*WHAT THE TASK REQUIRES*:
Write out all of the lines below, exactly and completely.

*MATERIAL PROVIDED*:
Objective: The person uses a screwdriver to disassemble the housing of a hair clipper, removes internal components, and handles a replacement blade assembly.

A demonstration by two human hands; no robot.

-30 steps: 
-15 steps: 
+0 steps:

*ANSWER SPACE*:
Objective: The person uses a screwdriver to disassemble the housing of a hair clipper, removes internal components, and handles a replacement blade assembly.

A demonstration by two human hands; no robot.

-30 steps: 
-15 steps: 
+0 steps:

No more is needed to finish this exercise.